Vanessa contacted her siblings to ask them if their mother had told any of them that she wasn’t feeling well. Her brother, Anthony, remarked that their mother would often talk about Mr. J. in the present tense—but he thought that it was just her grief about his death. The younger brother, Darius, reported that his wife was typically the one who called their mother—about once a month. He didn’t know if there had been any problems—his wife never said anything about it to him. Vanessa also contacted the pastor of her church, Rev. M. He stated that Mrs. J. had been walking to church on Sundays, as usual, but he did notice that she left early a few times and other times seemed to come to service late. But like the brother, Anthony, he thought that this behavior was probably a grief reaction to the loss of her husband.

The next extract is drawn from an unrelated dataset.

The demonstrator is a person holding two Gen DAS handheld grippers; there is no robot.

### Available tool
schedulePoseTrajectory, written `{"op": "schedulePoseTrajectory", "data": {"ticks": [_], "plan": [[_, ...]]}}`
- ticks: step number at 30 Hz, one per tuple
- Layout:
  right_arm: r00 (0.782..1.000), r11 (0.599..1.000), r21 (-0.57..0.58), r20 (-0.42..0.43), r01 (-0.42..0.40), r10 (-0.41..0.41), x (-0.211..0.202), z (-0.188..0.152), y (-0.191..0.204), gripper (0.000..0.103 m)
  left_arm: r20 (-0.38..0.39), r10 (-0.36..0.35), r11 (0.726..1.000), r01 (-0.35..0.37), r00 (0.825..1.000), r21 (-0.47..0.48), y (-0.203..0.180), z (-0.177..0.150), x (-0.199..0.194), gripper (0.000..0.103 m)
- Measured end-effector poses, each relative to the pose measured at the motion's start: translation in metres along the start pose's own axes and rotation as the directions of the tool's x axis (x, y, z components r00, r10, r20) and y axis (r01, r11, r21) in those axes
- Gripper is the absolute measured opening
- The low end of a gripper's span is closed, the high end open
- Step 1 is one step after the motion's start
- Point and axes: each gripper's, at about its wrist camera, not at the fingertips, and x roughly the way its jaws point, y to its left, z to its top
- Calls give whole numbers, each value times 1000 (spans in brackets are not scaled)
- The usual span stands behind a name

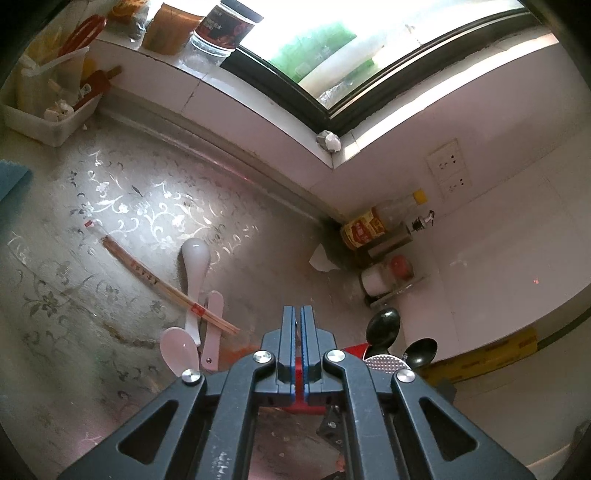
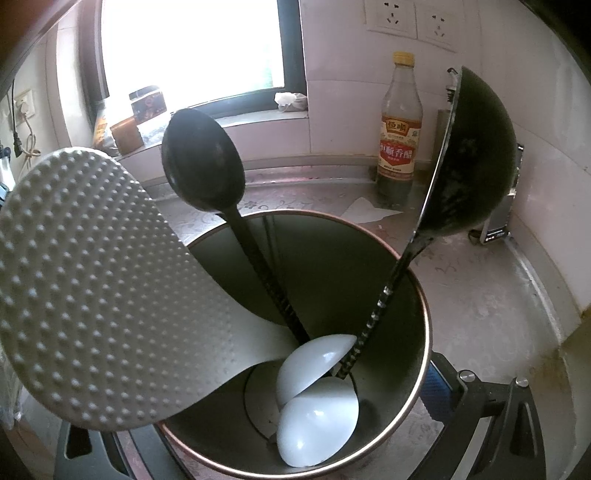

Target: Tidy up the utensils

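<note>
In the left wrist view my left gripper [image 1: 299, 310] is shut and empty above the counter. Left of it lie a white ceramic spoon [image 1: 195, 273], a pink spoon [image 1: 177, 350], a pink flat utensil [image 1: 213, 332] and a pair of wooden chopsticks [image 1: 166, 286] across them. The red utensil holder [image 1: 354, 349] stands to its right. In the right wrist view my right gripper looks down into that holder [image 2: 413, 376]; the holder sits between its fingers [image 2: 437, 395], jaws wide. Inside stand a dimpled rice paddle [image 2: 96, 288], a black spoon [image 2: 203, 162], a black ladle [image 2: 472, 155] and two white spoons [image 2: 317, 402].
A vinegar bottle [image 2: 399, 140] and other jars stand in the counter's back corner near wall sockets [image 2: 413, 18]. A white bin [image 1: 51, 110] with utensils sits at the far left under the windowsill, which carries jars [image 1: 221, 29]. A blue cloth [image 1: 11, 181] lies at the left edge.
</note>
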Motion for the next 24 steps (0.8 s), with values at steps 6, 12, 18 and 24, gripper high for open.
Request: {"op": "schedulePoseTrajectory", "data": {"ticks": [6,12,18,24], "plan": [[1000,1000,0,0,-1,1,2,2,-3,103,-10,6,1000,-6,1000,-2,-2,-1,4,21],[1000,1000,-1,0,-1,1,4,4,-4,103,-11,5,1000,-5,1000,3,-6,-4,8,29],[1000,1000,-2,2,0,0,4,4,-3,103,20,17,999,-18,1000,38,-11,-7,8,11],[1000,1000,-2,3,-2,2,3,2,-2,103,6,28,999,-28,1000,17,-6,-10,14,8]]}}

A final shock to Vanessa was when she went through her mother’s mail. There were several overdue bills and one urgent notice that the electricity was going to be cut off if the balance wasn’t paid. She owed several hundred dollars in past due heating, electric, and telephone bills.
Vanessa contacted her mother’s primary care physician (Dr. P.) who said that he had last seen Mrs. J. for her regular checkup 6 months earlier and that she had missed her last appointment a week ago. Dr. P. said that her staff had called to make another appointment but that her mother hadn’t called them back yet. Mrs. J. is being treated with medication for arthritis, hypertension, and gastroesophogeal reflux (GERD). Her weight was stable, and her only complaint was some difficulty staying asleep at night. Dr. P. reported that her mother’s mood was sad but had improved some in the month before the last visit. The doctor asked about memory and concentration, but her mother denied having any problems with memory. Imagine that you a case manager at the local Senior Coalition. Vanessa is calling you to seek advice about what to do. She would like you to do an assessment to help her determine what is wrong and how she can best help her mother.